THE 6 LIFE SKILLS MEDITATION TEACHES BEST: PART 4 – EMOTIONAL BALANCE
Beyond relaxation or stress relief, why do so many people make meditation a part of their day? It’s not to become good at meditation, sitting on a cushion 20 minutes a day! Meditation is a way to become more self-aware, caring and wise, and to bring those strengths into your relationships, your work and your way of being in the world. In this six-part series, Meditation Teacher Ann Vrlak looks at the core life skills you can develop or strengthen through a meditation practice.
Who wouldn’t like more emotional balance?
To be more patient and caring with family and friends, or to be less anxious or angry about seemingly small things. I think we’d all like to be our “best self” more often, behaving in ways that bring us and our loved ones more well-being.

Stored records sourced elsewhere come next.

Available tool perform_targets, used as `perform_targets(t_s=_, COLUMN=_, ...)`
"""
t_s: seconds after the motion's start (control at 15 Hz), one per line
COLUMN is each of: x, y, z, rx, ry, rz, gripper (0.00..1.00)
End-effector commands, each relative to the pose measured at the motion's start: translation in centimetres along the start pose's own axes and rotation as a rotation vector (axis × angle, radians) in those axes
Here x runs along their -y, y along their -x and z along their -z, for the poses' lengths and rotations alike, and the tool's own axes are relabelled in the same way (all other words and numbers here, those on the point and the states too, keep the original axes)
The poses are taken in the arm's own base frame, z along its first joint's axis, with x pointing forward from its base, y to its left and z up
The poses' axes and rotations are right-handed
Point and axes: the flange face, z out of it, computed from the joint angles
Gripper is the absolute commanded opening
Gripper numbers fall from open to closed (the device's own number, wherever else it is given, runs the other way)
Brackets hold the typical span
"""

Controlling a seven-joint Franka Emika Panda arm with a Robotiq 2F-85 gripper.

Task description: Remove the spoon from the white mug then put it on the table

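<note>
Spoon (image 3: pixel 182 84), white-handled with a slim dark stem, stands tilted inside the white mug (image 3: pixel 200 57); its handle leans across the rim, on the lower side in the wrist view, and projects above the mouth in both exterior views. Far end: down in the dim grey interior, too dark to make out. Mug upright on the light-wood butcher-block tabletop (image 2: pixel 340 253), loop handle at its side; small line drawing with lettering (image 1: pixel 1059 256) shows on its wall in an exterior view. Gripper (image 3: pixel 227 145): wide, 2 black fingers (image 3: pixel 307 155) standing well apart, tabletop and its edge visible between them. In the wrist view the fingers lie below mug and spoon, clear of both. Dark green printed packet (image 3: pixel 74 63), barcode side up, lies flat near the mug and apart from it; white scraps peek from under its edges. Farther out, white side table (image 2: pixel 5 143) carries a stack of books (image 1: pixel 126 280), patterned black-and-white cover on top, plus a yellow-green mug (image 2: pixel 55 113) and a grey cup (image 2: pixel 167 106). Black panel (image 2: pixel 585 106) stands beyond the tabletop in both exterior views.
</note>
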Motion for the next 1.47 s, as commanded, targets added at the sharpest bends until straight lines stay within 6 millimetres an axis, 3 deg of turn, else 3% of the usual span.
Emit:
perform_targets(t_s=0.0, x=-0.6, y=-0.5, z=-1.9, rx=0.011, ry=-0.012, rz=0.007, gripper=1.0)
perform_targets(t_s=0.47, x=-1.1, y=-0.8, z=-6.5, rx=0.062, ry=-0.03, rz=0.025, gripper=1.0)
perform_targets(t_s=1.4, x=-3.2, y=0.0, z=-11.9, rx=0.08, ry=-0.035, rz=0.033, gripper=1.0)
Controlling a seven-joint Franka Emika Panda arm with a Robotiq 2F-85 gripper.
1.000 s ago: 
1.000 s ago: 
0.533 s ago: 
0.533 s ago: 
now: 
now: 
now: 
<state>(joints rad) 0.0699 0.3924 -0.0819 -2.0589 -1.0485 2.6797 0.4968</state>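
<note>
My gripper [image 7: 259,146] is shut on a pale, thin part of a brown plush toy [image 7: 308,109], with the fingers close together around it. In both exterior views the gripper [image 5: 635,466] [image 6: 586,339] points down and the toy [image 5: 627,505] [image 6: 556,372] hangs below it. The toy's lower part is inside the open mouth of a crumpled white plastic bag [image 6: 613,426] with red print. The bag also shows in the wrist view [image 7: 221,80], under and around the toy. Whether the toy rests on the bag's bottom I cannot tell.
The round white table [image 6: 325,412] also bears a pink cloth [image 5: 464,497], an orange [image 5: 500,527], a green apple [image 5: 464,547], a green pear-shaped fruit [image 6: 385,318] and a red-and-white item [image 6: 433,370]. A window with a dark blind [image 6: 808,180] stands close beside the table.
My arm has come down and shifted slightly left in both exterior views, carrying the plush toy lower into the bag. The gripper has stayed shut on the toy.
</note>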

What does being emotionally balanced mean exactly?
I think it means two things:
- Your baseline level of stress is low, so you’re not easily upset by things.
- You have more access to your deepest, best self where all your intentions and values live. You’re more able to act from your innate wisdom.
Because, when you’re unbalanced and neither of these things are true for you, you’re most likely in self-protection mode. You instinctually know you don’t have the resources to cope with more challenges or upset. So, wanting to protect yourself makes sense.
So how does meditation help you to learn this life skill emotional balance?
In other articles in this series, I described three other meditation skills of Gaining Perspective, Self-compassion, and Becoming Skillful with Anxiety and Depression. Taken together these three skills are essentially a recipe for:
- treating yourself with both objectivity and compassion, and
- knowing how to respond to your own difficult emotions in a way that will create healing and well-being.
We’ve all grown-up believing certain things about ourselves and other people, and about how the world is. We accumulate many assumptions we don’t even question, and they affect what we do, think and feel.
If this sounds like you, discovering the ability to see some of those assumptions from a new perspective, to even consider that they may not be true, is a kind of opening in the clouds that you may have been living under for a very long time.
If you’re lucky, you start to tell the difference between things that are true, and things that may be distortions based on your past experience and wounding.
Meditation is a way to cultivate this kind of caring, fresh perspective on whatever you may be feeling, thinking or believing. And this gives you a taste of what emotional balance might look like in your life.
If you have an argument with your partner, for example, you may have a bit more perspective to see their point of view. You might not take something they say as a sign of deep betrayal–something you believe people will do– but more as a sign they are having a bad day.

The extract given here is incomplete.